Alles in allem können wir feststellen, dass es den Kölner Antifaschist(inn)en wieder einmal gelungen ist, die Stimmung der Mehrheit der Kölner(innen) hinter sich zu bringen. Ob „Kein Kölsch für Nazis“, Blockade oder Demonstration – Köln hat gezeigt, dass es sich nicht widerstandslos von Rechts vereinnahmen lässt. Möglicherweise ein gutes Symbol dafür, ist das fast völlige Fehlen rechter Wahlplakate im Stadtgebiet. Und noch ein nicht zu unterschätzender Erfolg: Die Versuche von Polizeiführung und willfährigen Medien, die Demonstrant(inn)en in gute, bunte, friedliche „Bürgerliche“ und marodierende, schwarzgewandete Chaoten (bei denen es sich natürlich um Auswärtige handelt), sind nicht aufgegangen. Das Verwaltungsgeriicht, dass erst am Dienstag nach Ostern die Polizeiführung zwang, den Heumarkt für die Kundgebungen beider Bündnisse freizugeben, bewies mehr Verstand als manche Beteiligte und legte den Grundstein für eine bunte Mischung der Demonstrant(inn)en. Da fanden sich Menschen unversehens im „schwarzen Block“ wieder ohne zu wissen, wie sie dort hineingekommen waren und fühlten sich durchaus wohl dabei.
Voraussetzung für diesen Riesenerfolg waren monatelange Aktivitäten vieler verschiedener Menschen in beiden Bündnissen, denen dafür nicht genug zu danken ist. Aber es gab auch Erscheinungen, die diesen Erfolg erschwert, ja vielleicht sogar verkleinert haben: Obwohl die Panikmache von Polizeiführung und Medien letztendlich nicht von Erfolg gekrönt war, hätten sich ohne die Tatarenmeldungen wahrscheinlich noch mehr Menschen an den Aktionen beteiligt. Auch SPD-Chef Jochen Ott blies öffentlichkeitswirksam und wahrscheinlich wahlkampfbedingt in das Horn von an reisenden militanten Gewalttätern (von denen übrigens am 22. April nichts zu sehen war). Er befindet sich allerdings im Irrtum, sollte er glauben, mit solcher Stimmungsmache Stimmen gewinnen zu können – die erhält normalerweise das rechte Original und nicht die schlechte sozialdemokratische Kopie.
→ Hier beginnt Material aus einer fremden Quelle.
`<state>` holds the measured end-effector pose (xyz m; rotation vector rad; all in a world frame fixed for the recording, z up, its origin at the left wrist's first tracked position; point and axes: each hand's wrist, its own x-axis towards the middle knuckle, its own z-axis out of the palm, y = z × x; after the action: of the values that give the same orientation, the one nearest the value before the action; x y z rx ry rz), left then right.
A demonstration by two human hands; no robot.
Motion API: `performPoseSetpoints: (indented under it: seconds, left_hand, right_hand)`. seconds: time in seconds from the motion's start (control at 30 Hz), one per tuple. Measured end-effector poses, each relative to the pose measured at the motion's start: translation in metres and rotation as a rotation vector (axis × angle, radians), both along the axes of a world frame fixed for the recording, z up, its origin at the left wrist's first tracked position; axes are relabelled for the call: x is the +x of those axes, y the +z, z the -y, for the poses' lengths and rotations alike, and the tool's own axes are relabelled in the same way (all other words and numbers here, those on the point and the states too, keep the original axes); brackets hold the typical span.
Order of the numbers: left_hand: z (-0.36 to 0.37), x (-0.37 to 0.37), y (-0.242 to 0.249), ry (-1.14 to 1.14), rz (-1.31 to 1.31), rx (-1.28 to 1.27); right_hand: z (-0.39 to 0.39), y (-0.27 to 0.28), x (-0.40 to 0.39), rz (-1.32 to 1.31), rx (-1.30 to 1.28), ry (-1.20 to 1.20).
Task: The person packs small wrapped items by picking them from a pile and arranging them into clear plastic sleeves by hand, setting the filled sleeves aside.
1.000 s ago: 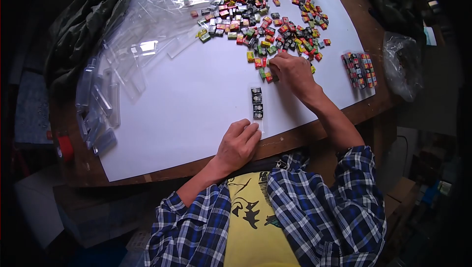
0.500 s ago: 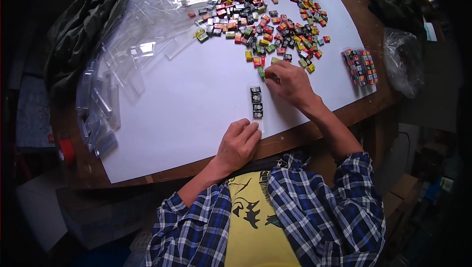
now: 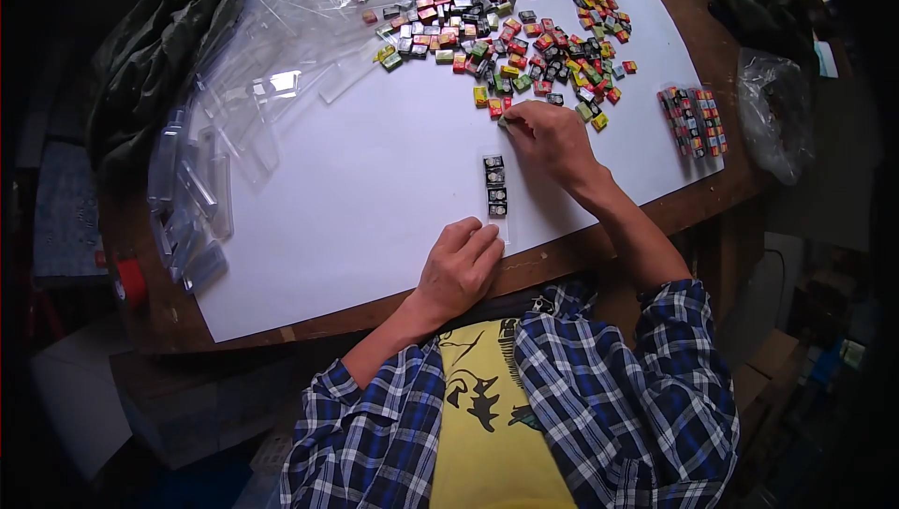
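Observation:
In front of me a narrow clear plastic case (image 3: 499, 233) lies lengthwise on the white sheet. A row of small black blocks (image 3: 495, 192) with pale round prints sits in its middle part. My left hand (image 3: 459, 270) rests at the case's near end, fingers bent and their tips gripping it. Beyond the far end, my right hand (image 3: 559, 146) has thumb and forefinger pinched on a small green block (image 3: 507, 121), which the fingers partly cover. A red block (image 3: 496, 108) lies just past those fingertips.
Many coloured blocks (image 3: 515, 50) spread across the back. Clear plastic sleeves (image 3: 248, 88) and cases (image 3: 192, 195) heap at the left. Filled packs (image 3: 693, 122) stand at the right edge, beside a clear bag (image 3: 773, 116). Dark cloth (image 3: 154, 50) lies at left.
My right hand has drawn the green block slightly away from where it lay, with the fingers now closed on it. My left hand stays at the case's near end. The view has shifted slightly.

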<state>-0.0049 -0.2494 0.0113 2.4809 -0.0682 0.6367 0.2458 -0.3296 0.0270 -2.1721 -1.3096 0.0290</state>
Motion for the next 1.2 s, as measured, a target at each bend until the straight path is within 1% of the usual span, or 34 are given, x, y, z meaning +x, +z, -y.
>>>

Auch Rechthaberei und Arroganz, die in beiden Bündnissen vorkamen, trugen nicht dazu bei, eine Stimmung des „Gemeinsam gegen Rechts“ entstehen zu lassen. Weder der ominöse „schwarze Block“ noch SPD oder Grüne sind die Gegner einer breiten und vielgestaltigen Bewegung gegen Rassismus und völkischen Nationalismus.
Deutlich zu wünschen übrig ließ die Beteiligung von Menschen migrantischer Herkunft an den Aktionen. Damit sind natürlich nicht die, die dabei waren, gemeint, sondern die vielen Zehntausende die (noch) fehlten. Es ist noch nicht ausreichend gelungen, diese Menschen davon zu überzeugen, dass es direkt auch um ihre Interessen und ihre Zukunft geht. Dieses Problem, die angesprochenen Probleme und Hindernisse für gemeinsames oder doch eng koordiniertes Handeln, sollten in und zwischen den Bündnissen nach der Landtagswahl am 14. Mai kritisch und selbstkritisch besprochen werden. In den zwei Wochen bis dahin, gilt es, beispielsweise in den Reihen von „Kein Veedel für Rassismus“ die Bäume der AfD und der anderen Rechtsparteien nicht in den Himmel wachsen zu lassen. Dazu ist jede Stimme und jede Hand nötig.